If bayes_auto_expire is true and a Bayes datastore backend
supports it (currently only Redis), this setting controls
deletion of expired tokens from a bayes database. The value
is observed on a best-effort basis, exact timing promises
are
not necessarily kept. If a bayes datastore backend does not
implement individual key/value expirations, the setting is
silently ignored.
This really sounds as if expiry is a no-op for backends other than
Redis. And yet Debian bug #334829 [1] exists, and has spawned a whole
subculture of solutions and work-arounds. (Sorry for the slight
exaggeration.) Clearly the users reporting these problems do not use
Redis, in fact by all signs they use the default DB backend, as I do.
So should I be worried about the expiry overhead and set up a separate
--force-expire job?

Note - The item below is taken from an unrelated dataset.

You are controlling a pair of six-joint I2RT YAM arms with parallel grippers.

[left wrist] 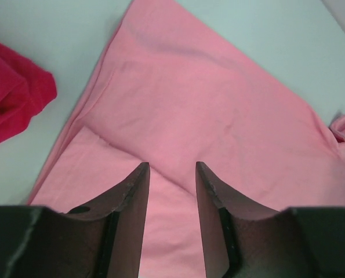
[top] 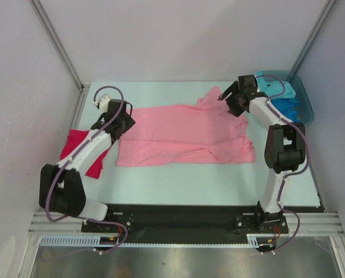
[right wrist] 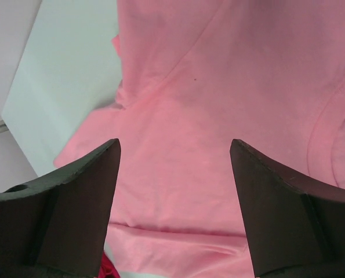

I am confused.
[1] https://bugs.debian.org/cgi-bin/bugreport.cgi?bug=334829
The redis backend takes advantage of an auto-expiry mechanism of
key/value pairs as provided by a redis server internally (transparently
and automatically), so with this backend the bayes_token_ttl is the
only setting that matters, and SpamAssassin (auto)expiration runs
are not needed, if fact they are a no-op and should not be used.
With other bayes back-ends the traditional expiration mechanisms
need to be used, either auto-expiration runs triggered from time
to time by SpamAssassin, or explicit expiration runs, e.g. from
a cron job. With these traditional back-ends the bayes_token_ttl
setting has no effect.
and has spawned a whole subculture of solutions and work-arounds
Indeed. These mostly pre-date the availability of a Redis back-end.
Mark